> _WHAT IS EXPECTED_: Pictures aside, quote the whole listing exactly.

DATASET ENTRIES START

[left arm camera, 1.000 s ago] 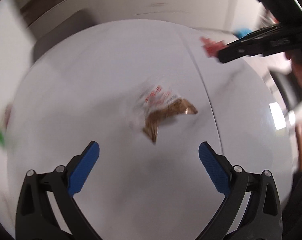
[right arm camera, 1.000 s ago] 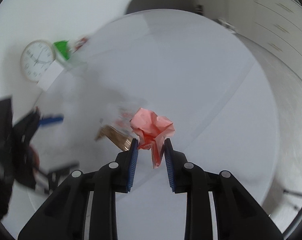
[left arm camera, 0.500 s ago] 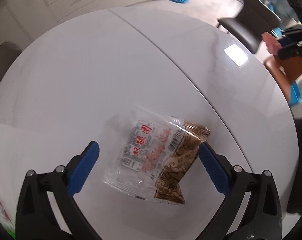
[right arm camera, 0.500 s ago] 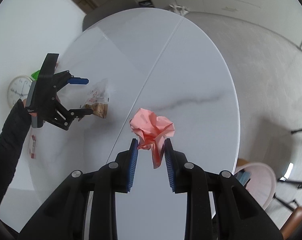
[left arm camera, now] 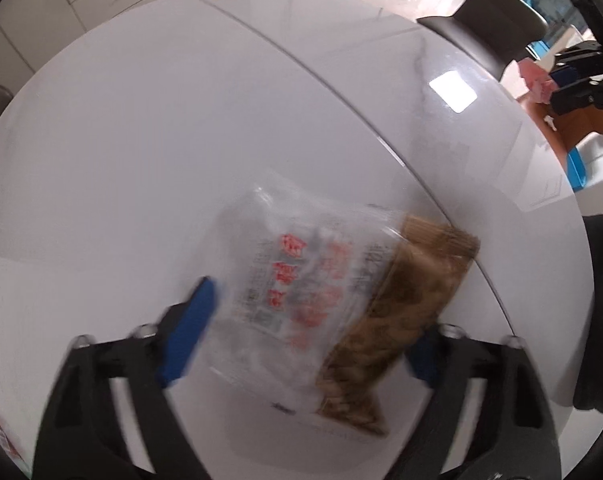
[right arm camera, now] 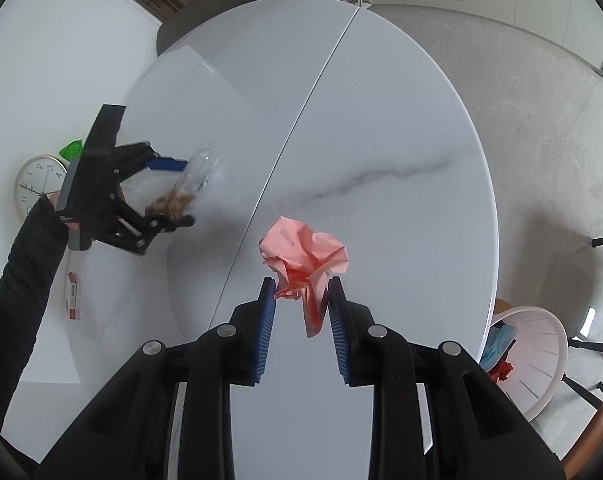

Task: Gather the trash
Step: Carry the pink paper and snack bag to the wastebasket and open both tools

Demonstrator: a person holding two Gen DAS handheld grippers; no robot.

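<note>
A clear snack wrapper point(left arm camera: 321, 296) with red print and a brown end lies on the round white table point(left arm camera: 181, 120). My left gripper point(left arm camera: 305, 332) is open with its blue fingers on either side of the wrapper; the picture is blurred by motion. The right wrist view shows the same gripper point(right arm camera: 173, 196) around the wrapper point(right arm camera: 189, 184). My right gripper point(right arm camera: 301, 300) is shut on a crumpled pink paper point(right arm camera: 301, 252), held above the table's near right part. It shows small at the left wrist view's right edge point(left arm camera: 537, 80).
A white basket point(right arm camera: 537, 356) with trash stands on the floor at the right of the table. A red and white packet point(right arm camera: 72, 296), a green scrap point(right arm camera: 71, 149) and a wall clock point(right arm camera: 37, 190) are at the left. Dark chairs point(left arm camera: 497, 20) stand around the table.
My left gripper has come down and forward around the wrapper, its fingers narrowing. My right gripper keeps the pink paper and has lifted back from the table.
</note>
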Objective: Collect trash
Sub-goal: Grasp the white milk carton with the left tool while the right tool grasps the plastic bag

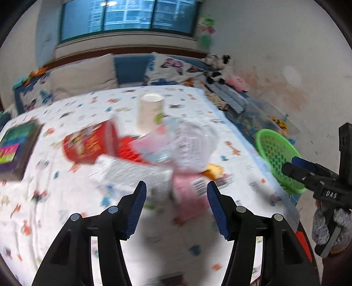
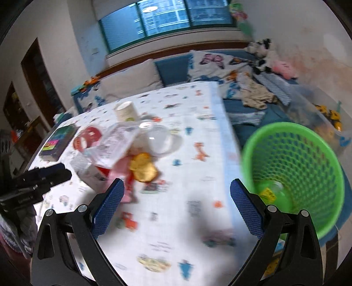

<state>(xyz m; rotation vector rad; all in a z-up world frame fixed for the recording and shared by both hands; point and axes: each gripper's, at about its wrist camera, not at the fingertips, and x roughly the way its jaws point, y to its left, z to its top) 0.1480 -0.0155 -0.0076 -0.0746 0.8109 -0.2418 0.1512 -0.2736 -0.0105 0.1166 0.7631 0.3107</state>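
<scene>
both tongs gape empty: left gripper before a crinkly pink packet, right gripper left of the green mesh basket. only the right view shows the basket's inside.

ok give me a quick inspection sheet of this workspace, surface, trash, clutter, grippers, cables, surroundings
Surface: table under a white cloth with small coloured prints.
Job's things: trash pile mid-table: red wrapper, clear plastic wrap, pink packet, paper cup, yellow scrap. Green mesh basket at the table's right edge, a few scraps already inside.
Clutter: dark box with bright labels on the table's left.
Grippers: left gripper open, aimed at the pile, holding nothing; right gripper open, empty, beside the basket.
Cables: nothing seen.
Surroundings: bed with butterfly pillows, plush toys, window. View is motion-blurred.
</scene>
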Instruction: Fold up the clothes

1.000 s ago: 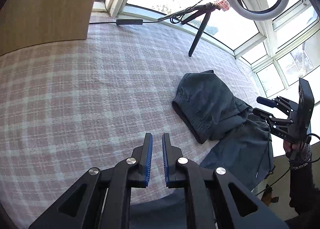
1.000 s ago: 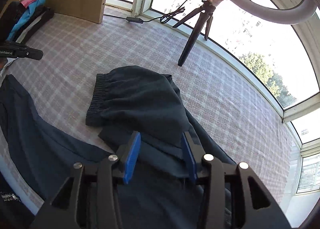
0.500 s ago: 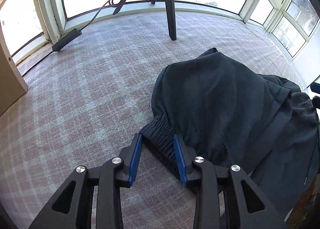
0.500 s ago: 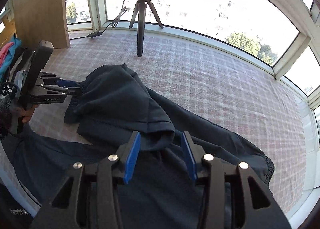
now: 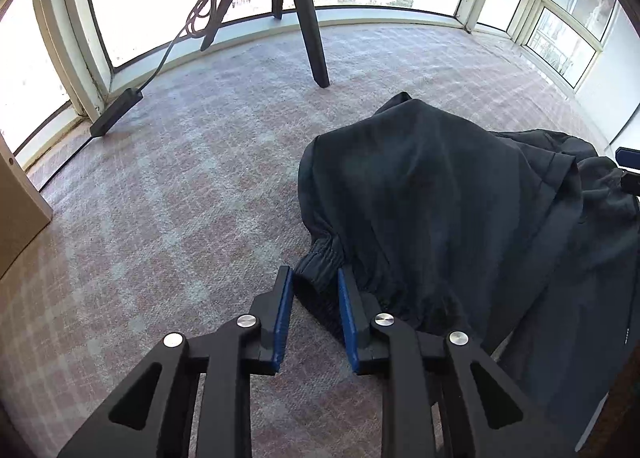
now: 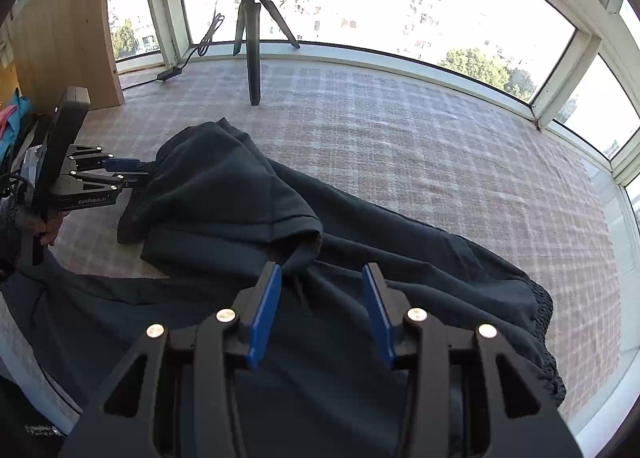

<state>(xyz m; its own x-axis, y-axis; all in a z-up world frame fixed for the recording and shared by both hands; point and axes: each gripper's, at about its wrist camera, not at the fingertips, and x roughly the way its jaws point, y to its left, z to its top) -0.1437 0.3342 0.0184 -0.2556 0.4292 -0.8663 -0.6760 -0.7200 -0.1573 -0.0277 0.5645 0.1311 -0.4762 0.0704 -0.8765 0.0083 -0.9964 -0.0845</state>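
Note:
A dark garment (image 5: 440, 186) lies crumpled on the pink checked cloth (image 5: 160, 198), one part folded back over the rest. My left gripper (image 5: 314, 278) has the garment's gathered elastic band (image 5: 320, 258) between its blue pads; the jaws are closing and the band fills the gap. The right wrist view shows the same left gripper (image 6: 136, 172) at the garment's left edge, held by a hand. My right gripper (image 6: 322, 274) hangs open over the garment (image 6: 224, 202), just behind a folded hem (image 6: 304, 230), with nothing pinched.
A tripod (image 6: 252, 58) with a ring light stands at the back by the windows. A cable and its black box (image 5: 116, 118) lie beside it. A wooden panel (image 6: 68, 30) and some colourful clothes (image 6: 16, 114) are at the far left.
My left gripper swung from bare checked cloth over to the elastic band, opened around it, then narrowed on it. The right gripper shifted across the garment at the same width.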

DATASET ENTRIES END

> _ANSWER TO THIS TASK_:
[left arm camera, 1.000 s ago] 
[right arm camera, 1.000 s ago] 
[left arm camera, 0.500 s ago] 
[right arm camera, 0.500 s ago] 
[left arm camera, now] 
[right arm camera, now] 

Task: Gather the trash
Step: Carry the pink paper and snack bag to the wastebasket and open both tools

Demonstrator: a person holding two Gen DAS handheld grippers; no robot.

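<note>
A clear snack wrapper point(left arm camera: 321, 296) with red print and a brown end lies on the round white table point(left arm camera: 181, 120). My left gripper point(left arm camera: 305, 332) is open with its blue fingers on either side of the wrapper; the picture is blurred by motion. The right wrist view shows the same gripper point(right arm camera: 173, 196) around the wrapper point(right arm camera: 189, 184). My right gripper point(right arm camera: 301, 300) is shut on a crumpled pink paper point(right arm camera: 301, 252), held above the table's near right part. It shows small at the left wrist view's right edge point(left arm camera: 537, 80).
A white basket point(right arm camera: 537, 356) with trash stands on the floor at the right of the table. A red and white packet point(right arm camera: 72, 296), a green scrap point(right arm camera: 71, 149) and a wall clock point(right arm camera: 37, 190) are at the left. Dark chairs point(left arm camera: 497, 20) stand around the table.
My left gripper has come down and forward around the wrapper, its fingers narrowing. My right gripper keeps the pink paper and has lifted back from the table.
</note>
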Objective: Collect trash
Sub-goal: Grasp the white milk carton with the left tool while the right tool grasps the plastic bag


<state>(xyz m; rotation vector rad; all in a z-up world frame fixed for the recording and shared by both hands; point and axes: each gripper's, at about its wrist camera, not at the fingertips, and x roughly the way its jaws point, y to its left, z to its top) 0.1480 -0.0155 -0.0076 -0.0746 0.8109 -0.2418 0.1512 -0.2736 -0.0105 0.1166 0.7631 0.3107</state>
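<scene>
both tongs gape empty: left gripper before a crinkly pink packet, right gripper left of the green mesh basket. only the right view shows the basket's inside.

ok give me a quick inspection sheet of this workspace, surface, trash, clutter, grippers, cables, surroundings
Surface: table under a white cloth with small coloured prints.
Job's things: trash pile mid-table: red wrapper, clear plastic wrap, pink packet, paper cup, yellow scrap. Green mesh basket at the table's right edge, a few scraps already inside.
Clutter: dark box with bright labels on the table's left.
Grippers: left gripper open, aimed at the pile, holding nothing; right gripper open, empty, beside the basket.
Cables: nothing seen.
Surroundings: bed with butterfly pillows, plush toys, window. View is motion-blurred.
</scene>
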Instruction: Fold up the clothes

1.000 s ago: 
1.000 s ago: 
0.500 s ago: 
0.500 s ago: 
now: 
now: 

<state>(xyz m; its own x-axis, y-axis; all in a z-up world frame fixed for the recording and shared by both hands; point and axes: each gripper's, at about its wrist camera, not at the fingertips, and x roughly the way its jaws point, y to its left, z to its top) -0.1437 0.3342 0.0184 -0.2556 0.4292 -0.8663 -0.6760 -0.7200 -0.1573 -0.0277 0.5645 0.1311 -0.4762 0.0704 -0.8765 0.0083 -0.9964 -0.0845</state>
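Note:
A dark garment (image 5: 440, 186) lies crumpled on the pink checked cloth (image 5: 160, 198), one part folded back over the rest. My left gripper (image 5: 314, 278) has the garment's gathered elastic band (image 5: 320, 258) between its blue pads; the jaws are closing and the band fills the gap. The right wrist view shows the same left gripper (image 6: 136, 172) at the garment's left edge, held by a hand. My right gripper (image 6: 322, 274) hangs open over the garment (image 6: 224, 202), just behind a folded hem (image 6: 304, 230), with nothing pinched.
A tripod (image 6: 252, 58) with a ring light stands at the back by the windows. A cable and its black box (image 5: 116, 118) lie beside it. A wooden panel (image 6: 68, 30) and some colourful clothes (image 6: 16, 114) are at the far left.
My left gripper swung from bare checked cloth over to the elastic band, opened around it, then narrowed on it. The right gripper shifted across the garment at the same width.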

No further output is required here.